Staff told us they were well supported by the home manager and felt there was an open an honest culture within the service. One staff member told us “You can’t solve anything if you try to hide it, you have to learn from things”.

People were confident that if they raised concerns these would be dealt with quickly by the home manager.

We have made recommendations relating to staffing levels, the environment and meaningful activities.

We found a breach of the Health and Social Care Act 2008 (Regulated Activities) Regulations 2014. You can see what action we told the provider to take at the back of the full version of this report.

12 February 2014

During a routine inspection

When we had last inspected Korniloff in March 2013 we had identified some concerns that people had not been involved in drawing up their care plans or involved in making decisions about their care. Following the inspection the provider sent us an action plan telling us what they were going to do to improve this. On this inspection we looked to see what they had done and how this had improved outcomes for the people who lived at the home. We saw that things had improved.

We saw that people were receiving the health and personal care they needed and wanted. Care plans had been re-written to reflect people's needs and wishes regarding their care. People told us 'We love it here. We count ourselves very lucky to have found here. We think all the staff are wonderful and nothing is too much trouble for any of them" and said 'I would like to put on record how wonderful the staff have been. I can't praise them highly enough.'

People's medication was being given out in accordance with the prescribing instructions and there were enough care workers on duty to support people well. We saw that the home was keeping the required records, although some of these needed updating. It was not clear that proper records and risk assessments had been undertaken to protect people against the risks associated with wooden stair gates at the top or foot of staircases.

6, 7 March 2013

During a routine inspection

This inspection was carried part of out scheduled programme of inspections. The home provided a service for older adults. Some of the people living at the home had dementia and were not able to speak with us so we used observation to understand the experience of these people.

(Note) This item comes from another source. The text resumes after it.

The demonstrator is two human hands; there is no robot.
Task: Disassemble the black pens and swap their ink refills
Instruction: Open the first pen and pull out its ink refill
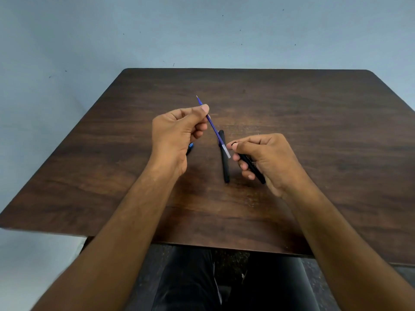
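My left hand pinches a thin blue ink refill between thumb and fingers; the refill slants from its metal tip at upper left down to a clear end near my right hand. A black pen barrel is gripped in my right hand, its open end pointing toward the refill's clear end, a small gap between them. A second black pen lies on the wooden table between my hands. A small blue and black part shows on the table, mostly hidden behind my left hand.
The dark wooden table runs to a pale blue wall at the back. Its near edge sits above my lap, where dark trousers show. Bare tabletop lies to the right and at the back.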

We talked with seven people who lived at the home, two relatives, four members staff and the manager. People said they were happy living at the home and that the care staff looked after them well. One person said "They (the staff) are brilliant. They always make sure we are alright and that we have everything we need and more. I really couldn't say enough about them."

People told us that they felt involved in their care. However people were not always involved in development and review of care plans. We found that care plans were not person centred.

The home offered a number of different activities. We saw that people were laughing with staff and told us that they enjoyed the activities.

People told us they felt safe. The home had a policy on safeguarding and the staff were able to tell us about different types of abuse and how to raise an alert.

Staff received training, supervision and appraisal. Staff told us that they felt supported and were knowledgeable about peoples care needs.

The home had some audit processes in place for checking the quality of the service.